• Directions
Count how many lines in the material below hold the word "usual"; the reply is that number alone.

• Available data

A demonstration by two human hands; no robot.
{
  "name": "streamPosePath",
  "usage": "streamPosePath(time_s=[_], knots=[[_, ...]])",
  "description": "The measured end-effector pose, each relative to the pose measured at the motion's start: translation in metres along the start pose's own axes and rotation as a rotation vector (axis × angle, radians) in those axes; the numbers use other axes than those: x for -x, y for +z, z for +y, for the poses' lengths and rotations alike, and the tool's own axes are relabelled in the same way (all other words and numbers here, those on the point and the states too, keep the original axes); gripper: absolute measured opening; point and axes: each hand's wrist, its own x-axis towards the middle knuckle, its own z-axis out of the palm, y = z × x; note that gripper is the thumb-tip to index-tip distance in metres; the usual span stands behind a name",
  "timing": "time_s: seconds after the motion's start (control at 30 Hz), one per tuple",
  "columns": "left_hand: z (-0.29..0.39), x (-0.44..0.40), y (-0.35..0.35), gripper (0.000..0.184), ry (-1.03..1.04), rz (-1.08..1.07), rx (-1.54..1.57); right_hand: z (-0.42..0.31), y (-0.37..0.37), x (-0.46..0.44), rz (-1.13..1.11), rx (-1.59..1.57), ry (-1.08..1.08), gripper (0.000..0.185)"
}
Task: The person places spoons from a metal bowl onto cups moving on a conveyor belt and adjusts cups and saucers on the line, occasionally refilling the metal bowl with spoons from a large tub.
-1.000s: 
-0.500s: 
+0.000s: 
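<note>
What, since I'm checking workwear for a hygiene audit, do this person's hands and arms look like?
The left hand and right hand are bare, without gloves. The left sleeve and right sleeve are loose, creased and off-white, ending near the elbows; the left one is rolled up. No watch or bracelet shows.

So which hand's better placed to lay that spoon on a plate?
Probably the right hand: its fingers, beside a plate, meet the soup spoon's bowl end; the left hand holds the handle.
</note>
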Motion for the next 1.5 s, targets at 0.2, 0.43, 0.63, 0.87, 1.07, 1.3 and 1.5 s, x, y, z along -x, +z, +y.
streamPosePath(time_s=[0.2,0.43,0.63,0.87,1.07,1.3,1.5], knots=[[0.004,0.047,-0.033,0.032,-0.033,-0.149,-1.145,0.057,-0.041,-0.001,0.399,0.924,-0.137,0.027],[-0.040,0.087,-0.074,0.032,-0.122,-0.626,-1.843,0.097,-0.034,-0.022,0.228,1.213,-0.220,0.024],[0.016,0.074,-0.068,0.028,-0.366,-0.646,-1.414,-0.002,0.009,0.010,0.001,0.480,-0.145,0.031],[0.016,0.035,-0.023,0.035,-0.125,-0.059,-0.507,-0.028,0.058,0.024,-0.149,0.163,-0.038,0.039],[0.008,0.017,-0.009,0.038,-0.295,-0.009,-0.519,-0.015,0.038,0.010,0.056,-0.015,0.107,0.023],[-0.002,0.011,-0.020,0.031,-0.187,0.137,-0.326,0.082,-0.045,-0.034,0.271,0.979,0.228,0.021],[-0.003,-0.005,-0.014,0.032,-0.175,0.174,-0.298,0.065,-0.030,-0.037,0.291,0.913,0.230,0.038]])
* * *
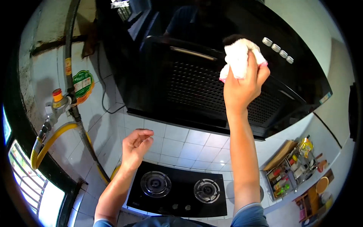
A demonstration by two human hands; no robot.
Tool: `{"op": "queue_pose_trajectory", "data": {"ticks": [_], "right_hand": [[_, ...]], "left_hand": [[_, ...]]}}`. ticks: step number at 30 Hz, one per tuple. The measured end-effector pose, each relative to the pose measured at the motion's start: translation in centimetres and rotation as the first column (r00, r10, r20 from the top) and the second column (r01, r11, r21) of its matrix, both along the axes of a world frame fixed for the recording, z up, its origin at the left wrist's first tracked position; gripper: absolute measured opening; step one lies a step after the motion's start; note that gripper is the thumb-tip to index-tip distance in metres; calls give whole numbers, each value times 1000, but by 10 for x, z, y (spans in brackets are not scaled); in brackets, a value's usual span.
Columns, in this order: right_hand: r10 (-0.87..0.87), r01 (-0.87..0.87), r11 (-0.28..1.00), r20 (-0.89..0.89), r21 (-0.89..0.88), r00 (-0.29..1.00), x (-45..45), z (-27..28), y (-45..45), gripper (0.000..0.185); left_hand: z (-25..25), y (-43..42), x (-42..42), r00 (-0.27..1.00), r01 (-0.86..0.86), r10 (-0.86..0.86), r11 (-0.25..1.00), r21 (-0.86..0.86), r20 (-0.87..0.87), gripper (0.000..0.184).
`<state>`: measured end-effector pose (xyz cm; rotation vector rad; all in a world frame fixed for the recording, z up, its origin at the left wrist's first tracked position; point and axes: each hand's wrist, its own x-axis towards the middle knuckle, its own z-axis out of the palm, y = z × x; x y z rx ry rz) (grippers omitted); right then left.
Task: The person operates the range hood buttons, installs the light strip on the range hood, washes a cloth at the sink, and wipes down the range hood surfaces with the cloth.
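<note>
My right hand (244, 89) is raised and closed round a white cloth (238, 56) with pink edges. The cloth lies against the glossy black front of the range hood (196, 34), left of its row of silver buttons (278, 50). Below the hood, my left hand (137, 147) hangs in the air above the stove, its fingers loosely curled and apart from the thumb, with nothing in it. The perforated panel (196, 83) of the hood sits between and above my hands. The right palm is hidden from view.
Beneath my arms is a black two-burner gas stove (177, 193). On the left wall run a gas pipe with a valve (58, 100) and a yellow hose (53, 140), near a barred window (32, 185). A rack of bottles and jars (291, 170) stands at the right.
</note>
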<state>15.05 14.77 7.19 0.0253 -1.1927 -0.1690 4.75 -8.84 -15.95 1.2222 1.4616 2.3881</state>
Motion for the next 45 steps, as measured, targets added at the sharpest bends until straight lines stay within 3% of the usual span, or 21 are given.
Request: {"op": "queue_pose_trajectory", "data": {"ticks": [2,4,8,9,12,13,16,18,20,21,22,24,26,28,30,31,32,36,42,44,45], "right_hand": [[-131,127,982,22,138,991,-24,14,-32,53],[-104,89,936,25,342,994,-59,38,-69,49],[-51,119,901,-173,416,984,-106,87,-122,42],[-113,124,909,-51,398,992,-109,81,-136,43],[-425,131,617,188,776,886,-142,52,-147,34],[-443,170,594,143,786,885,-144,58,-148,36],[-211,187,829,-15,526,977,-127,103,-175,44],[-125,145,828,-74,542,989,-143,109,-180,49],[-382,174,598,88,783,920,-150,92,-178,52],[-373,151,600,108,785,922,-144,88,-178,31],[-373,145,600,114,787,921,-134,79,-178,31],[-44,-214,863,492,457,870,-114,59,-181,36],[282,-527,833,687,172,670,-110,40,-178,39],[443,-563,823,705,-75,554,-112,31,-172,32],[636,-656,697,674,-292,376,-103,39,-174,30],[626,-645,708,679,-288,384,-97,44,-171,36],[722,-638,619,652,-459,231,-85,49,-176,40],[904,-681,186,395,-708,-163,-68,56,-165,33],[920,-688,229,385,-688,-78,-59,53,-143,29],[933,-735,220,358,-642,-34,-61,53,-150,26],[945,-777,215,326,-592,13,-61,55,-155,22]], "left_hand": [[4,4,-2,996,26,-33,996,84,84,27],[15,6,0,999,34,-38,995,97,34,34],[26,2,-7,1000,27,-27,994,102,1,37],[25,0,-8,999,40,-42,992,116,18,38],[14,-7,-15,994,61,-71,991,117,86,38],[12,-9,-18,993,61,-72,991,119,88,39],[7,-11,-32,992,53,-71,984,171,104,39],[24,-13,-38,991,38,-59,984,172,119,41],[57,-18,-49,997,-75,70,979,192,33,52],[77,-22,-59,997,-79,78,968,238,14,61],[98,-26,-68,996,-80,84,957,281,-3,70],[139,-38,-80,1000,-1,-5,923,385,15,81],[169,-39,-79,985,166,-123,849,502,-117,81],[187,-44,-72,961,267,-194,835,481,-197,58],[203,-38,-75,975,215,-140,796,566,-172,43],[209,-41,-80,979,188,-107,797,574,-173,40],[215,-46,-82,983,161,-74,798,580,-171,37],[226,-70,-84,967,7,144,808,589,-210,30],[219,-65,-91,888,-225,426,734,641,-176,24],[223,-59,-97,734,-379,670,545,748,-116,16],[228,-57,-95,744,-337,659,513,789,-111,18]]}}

• Exercise result
3